#### [WHAT TO DO]
Transcribe the stretch of entries below from the line with "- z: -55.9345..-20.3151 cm" through the line with "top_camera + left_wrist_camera", exactly and with both ends included; leave out all other lines.

#### [TASK MATERIAL]
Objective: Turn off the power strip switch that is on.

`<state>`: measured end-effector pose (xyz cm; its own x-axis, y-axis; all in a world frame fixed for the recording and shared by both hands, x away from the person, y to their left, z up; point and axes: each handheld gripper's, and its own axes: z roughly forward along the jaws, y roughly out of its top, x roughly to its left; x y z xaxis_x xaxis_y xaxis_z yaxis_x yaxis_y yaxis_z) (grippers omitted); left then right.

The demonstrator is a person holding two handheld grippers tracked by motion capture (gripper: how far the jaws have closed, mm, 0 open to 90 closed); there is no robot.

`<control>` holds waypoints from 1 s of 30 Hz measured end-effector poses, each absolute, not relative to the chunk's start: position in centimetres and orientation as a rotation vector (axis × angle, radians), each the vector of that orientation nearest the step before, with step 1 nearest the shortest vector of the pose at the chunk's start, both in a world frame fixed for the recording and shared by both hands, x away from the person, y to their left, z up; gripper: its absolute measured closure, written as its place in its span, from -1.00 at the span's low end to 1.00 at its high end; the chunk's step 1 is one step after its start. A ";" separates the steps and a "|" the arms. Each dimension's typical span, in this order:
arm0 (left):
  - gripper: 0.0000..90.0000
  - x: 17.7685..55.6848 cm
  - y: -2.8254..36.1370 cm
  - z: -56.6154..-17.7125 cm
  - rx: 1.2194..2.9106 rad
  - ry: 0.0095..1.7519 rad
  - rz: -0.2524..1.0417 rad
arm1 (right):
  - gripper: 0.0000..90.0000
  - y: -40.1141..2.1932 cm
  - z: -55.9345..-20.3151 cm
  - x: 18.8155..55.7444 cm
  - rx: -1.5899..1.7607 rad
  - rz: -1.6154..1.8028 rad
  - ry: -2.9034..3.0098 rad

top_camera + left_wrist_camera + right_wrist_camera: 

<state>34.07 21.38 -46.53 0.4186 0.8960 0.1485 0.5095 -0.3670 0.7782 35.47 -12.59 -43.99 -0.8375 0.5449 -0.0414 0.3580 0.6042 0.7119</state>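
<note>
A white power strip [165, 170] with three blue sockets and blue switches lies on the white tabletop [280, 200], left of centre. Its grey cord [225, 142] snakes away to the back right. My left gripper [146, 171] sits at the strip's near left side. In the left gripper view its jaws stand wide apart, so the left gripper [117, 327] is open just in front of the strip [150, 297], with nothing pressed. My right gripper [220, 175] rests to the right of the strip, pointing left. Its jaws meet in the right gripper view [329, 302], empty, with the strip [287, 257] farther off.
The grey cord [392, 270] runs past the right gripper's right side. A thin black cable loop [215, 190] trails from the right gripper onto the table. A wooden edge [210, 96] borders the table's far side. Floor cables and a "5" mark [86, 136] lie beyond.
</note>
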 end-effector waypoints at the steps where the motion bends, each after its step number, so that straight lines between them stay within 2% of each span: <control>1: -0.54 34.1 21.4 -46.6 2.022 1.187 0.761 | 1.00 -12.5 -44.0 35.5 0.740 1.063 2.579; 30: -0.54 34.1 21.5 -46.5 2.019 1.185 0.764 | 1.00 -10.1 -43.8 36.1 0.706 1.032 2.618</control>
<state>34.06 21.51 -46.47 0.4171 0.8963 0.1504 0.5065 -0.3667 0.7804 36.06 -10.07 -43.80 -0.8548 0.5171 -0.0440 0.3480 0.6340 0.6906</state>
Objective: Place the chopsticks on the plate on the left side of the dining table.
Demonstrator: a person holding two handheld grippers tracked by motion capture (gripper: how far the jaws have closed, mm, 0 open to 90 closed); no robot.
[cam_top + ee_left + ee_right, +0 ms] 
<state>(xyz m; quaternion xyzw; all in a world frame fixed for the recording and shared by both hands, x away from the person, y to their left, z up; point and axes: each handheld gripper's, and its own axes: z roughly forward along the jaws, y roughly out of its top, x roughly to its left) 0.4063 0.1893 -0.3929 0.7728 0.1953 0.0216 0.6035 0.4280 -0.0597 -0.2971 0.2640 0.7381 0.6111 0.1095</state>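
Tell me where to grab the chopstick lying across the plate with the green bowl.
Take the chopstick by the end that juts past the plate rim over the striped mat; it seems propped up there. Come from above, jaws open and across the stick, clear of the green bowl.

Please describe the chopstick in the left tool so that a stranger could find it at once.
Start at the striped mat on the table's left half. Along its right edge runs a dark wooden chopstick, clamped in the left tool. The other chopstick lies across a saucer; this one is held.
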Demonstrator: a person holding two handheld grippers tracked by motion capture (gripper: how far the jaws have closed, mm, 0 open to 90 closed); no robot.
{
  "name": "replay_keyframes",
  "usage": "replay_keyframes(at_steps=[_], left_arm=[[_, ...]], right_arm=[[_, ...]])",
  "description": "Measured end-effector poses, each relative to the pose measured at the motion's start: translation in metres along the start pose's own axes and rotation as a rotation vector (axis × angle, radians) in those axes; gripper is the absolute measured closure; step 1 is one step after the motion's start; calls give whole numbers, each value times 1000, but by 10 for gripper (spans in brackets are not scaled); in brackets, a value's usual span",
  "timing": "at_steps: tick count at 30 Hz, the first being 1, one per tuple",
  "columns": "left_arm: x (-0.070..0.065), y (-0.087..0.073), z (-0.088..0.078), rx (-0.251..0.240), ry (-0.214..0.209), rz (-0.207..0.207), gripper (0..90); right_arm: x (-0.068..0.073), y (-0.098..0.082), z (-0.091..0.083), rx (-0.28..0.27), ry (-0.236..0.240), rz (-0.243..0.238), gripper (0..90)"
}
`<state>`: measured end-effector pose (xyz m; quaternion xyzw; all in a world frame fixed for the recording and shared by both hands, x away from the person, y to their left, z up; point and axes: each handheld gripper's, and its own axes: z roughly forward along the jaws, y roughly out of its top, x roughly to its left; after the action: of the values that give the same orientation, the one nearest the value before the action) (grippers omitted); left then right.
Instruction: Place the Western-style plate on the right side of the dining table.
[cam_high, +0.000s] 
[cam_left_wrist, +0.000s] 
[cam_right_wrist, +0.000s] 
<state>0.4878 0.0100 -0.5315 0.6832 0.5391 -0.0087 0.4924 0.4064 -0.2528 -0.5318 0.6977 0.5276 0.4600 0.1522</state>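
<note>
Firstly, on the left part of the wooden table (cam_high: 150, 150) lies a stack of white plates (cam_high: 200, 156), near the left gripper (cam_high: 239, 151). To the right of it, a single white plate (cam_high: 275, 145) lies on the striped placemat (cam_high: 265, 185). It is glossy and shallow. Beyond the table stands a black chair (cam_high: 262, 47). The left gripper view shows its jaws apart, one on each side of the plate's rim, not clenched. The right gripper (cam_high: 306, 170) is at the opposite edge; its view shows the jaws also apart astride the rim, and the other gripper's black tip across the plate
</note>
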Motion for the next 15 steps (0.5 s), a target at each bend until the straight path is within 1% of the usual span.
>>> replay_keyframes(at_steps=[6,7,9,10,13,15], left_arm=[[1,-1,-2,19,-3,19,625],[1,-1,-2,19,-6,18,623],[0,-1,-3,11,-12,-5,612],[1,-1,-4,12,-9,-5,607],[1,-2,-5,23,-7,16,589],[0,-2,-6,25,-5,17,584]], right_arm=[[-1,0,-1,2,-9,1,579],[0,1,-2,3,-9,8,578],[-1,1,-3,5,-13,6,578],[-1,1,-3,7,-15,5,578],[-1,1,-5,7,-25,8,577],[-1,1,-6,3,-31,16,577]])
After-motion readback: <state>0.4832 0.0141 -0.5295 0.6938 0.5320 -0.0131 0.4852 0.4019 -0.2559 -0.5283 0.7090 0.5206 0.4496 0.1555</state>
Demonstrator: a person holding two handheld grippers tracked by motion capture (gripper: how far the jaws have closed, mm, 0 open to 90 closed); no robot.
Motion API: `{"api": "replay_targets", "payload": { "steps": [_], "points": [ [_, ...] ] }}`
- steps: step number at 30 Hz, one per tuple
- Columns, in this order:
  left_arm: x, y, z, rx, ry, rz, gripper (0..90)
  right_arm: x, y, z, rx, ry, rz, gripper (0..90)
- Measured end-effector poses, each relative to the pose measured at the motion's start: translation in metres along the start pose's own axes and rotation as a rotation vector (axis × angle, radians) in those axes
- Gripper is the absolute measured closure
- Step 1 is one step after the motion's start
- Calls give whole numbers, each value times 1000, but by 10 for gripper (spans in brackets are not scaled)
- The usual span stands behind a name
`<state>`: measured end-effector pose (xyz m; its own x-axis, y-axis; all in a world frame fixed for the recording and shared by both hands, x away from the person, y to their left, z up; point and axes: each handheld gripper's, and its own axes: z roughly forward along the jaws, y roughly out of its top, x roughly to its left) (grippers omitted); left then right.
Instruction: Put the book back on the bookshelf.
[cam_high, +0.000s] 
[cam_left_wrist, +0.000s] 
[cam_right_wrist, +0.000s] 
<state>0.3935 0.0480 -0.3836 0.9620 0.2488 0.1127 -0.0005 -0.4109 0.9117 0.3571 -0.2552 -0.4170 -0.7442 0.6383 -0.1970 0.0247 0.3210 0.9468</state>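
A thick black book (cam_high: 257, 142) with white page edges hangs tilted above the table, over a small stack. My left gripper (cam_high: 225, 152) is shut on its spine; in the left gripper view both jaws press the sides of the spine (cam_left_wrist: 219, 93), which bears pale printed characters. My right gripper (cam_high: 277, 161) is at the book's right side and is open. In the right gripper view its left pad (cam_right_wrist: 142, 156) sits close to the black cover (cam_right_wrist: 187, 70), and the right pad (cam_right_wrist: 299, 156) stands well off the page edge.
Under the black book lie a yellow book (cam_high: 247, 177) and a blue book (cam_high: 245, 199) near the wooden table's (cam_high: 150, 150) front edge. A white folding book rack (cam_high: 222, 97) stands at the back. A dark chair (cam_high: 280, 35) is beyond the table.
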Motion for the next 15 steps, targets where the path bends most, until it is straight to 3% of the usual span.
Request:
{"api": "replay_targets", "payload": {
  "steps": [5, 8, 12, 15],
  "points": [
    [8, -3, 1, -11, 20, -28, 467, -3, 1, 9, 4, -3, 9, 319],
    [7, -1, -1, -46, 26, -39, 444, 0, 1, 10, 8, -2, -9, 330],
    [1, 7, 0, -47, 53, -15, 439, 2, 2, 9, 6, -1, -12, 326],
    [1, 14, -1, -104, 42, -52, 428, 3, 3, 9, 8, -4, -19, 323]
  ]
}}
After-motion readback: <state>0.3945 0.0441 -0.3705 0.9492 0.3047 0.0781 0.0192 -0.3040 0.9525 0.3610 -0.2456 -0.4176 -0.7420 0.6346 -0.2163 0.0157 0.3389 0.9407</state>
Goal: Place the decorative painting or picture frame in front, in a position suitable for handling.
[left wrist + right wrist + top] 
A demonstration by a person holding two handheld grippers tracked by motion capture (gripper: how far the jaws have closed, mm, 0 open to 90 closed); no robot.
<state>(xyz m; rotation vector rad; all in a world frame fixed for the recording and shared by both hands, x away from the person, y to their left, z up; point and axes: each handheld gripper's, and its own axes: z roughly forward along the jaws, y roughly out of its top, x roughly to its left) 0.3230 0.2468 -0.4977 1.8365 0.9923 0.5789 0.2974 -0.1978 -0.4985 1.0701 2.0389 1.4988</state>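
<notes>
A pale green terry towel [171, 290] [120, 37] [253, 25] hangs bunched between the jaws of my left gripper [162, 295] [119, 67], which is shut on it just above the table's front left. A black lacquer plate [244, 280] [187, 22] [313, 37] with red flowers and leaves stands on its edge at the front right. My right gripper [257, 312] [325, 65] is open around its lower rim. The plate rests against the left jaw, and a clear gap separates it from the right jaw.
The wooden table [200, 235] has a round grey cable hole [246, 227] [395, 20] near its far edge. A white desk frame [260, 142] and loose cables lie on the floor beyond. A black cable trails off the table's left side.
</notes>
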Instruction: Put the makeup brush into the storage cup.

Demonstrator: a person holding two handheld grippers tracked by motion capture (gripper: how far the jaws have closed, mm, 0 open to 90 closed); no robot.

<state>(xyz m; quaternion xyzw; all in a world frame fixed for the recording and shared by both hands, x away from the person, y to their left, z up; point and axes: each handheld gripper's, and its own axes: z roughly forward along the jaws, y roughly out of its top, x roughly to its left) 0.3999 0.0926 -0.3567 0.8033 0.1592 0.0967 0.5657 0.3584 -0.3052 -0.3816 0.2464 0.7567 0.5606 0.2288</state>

#### [SOLUTION FOR THIS EXERCISE]
  - z: -55.9345..-20.3151 cm
  - x: 18.8155..55.7444 cm
  - rx: -1.5899..1.7607 rad
  - rz: -1.6154..1.8028 rad
  - ry: -2.9034..3.0098 rad

top_camera + left_wrist_camera + right_wrist_camera: 

The response is now done.